- Data block:

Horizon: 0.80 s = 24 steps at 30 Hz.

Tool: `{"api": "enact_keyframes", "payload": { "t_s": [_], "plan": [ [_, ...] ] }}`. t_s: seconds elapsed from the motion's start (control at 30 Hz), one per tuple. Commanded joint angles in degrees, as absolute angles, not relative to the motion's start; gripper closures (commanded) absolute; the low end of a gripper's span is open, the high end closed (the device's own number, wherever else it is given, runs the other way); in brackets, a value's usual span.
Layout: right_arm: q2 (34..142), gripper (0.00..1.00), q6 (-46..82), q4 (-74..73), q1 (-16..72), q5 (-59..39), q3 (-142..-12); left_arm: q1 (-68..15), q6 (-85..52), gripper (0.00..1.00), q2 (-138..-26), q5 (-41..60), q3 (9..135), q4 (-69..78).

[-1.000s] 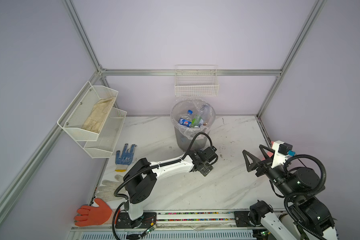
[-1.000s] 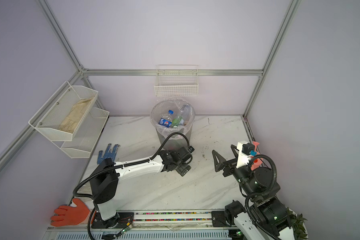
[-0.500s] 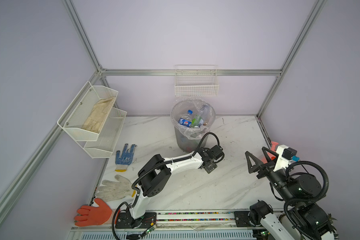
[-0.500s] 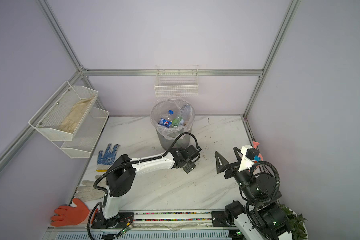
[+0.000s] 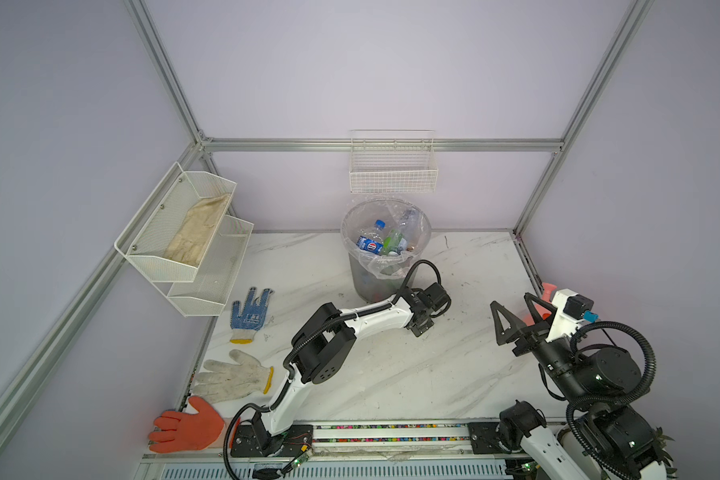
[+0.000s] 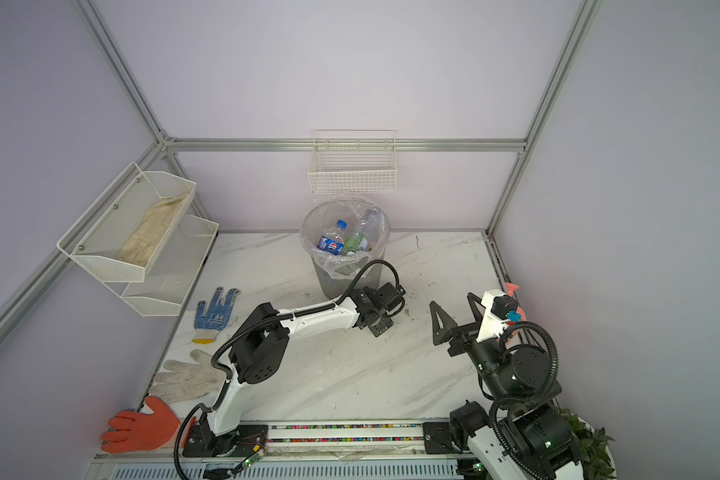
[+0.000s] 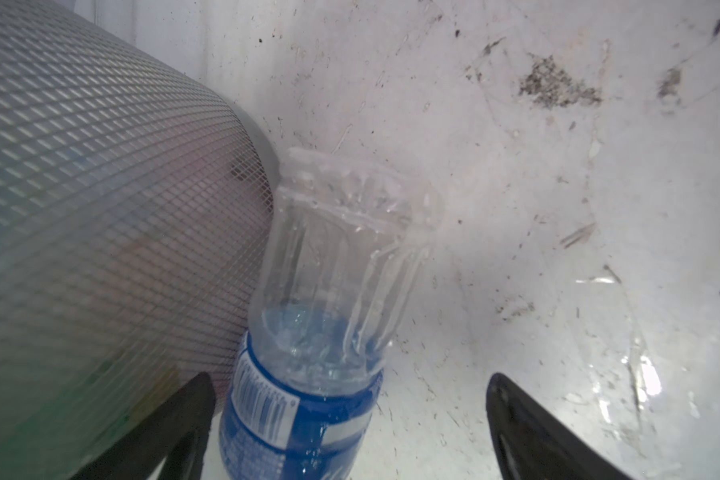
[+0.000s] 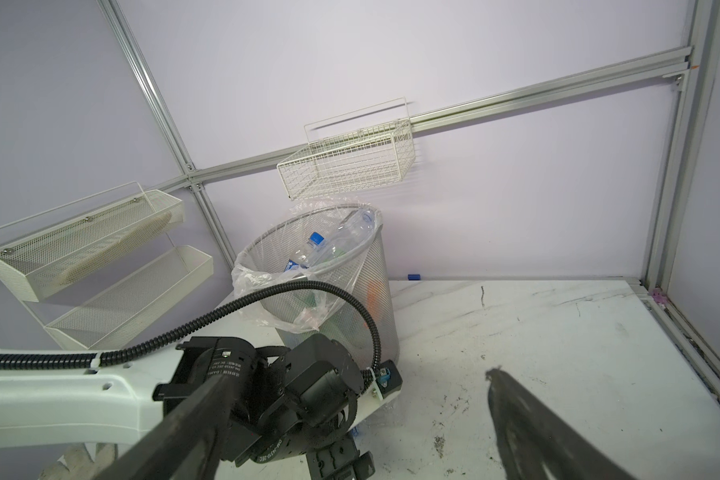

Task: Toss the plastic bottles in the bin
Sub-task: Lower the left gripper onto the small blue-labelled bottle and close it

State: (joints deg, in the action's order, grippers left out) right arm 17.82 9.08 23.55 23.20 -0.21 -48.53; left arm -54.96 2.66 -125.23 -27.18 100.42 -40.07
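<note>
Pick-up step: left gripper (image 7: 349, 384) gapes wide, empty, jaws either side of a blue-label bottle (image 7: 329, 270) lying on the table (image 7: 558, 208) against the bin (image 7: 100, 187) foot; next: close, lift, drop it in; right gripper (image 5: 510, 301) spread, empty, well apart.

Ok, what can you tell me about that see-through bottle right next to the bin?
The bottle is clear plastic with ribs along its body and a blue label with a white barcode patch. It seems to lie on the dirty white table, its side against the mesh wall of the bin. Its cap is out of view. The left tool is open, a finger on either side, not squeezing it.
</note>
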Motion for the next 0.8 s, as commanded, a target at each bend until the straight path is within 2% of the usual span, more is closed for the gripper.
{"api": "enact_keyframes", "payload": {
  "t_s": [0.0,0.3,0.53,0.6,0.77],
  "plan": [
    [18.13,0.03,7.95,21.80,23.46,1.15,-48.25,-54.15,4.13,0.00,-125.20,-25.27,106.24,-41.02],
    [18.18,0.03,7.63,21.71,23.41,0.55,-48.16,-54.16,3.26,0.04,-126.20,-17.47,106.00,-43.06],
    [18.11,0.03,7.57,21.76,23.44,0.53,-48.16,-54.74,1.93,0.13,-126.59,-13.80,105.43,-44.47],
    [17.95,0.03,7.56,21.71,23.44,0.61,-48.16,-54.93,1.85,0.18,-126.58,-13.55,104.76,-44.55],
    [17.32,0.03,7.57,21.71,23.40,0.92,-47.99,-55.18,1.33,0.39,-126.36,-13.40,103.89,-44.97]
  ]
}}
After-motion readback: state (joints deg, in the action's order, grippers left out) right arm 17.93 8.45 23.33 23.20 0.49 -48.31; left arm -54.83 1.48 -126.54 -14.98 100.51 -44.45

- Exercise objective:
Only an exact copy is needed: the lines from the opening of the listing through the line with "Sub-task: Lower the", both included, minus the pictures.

- Written response:
Horizon: 0.80 s = 24 steps at 30 Hz.

Tool: `{"api": "enact_keyframes", "payload": { "t_s": [_], "plan": [ [_, ...] ] }}`. t_s: seconds elapsed from the motion's start (control at 30 Hz), one per tuple. Commanded joint angles in degrees, as absolute angles, not relative to the motion's start; gripper closures (commanded) absolute; the low end of a gripper's span is open, the high end closed (the device's own number, wherever else it is given, runs the other way); in brackets, a value's usual span.
Layout: right_arm: q2 (34..142), gripper (0.00..1.00), q6 (-46..82), q4 (-74..73), q1 (-16..72), q5 (-59..39), q3 (-142..-12); left_arm: q1 (-68..15), q6 (-85..52), gripper (0.00..1.00), q2 (-138..-26), q5 (-41..60), q3 (9..135), q4 (-69..78).

[-1.000s] 
[-1.000s] 
[-0.500s] 
[-0.500s] 
[+0.000s] 
[+0.000s] 
[+0.000s] 
[+0.000s] 

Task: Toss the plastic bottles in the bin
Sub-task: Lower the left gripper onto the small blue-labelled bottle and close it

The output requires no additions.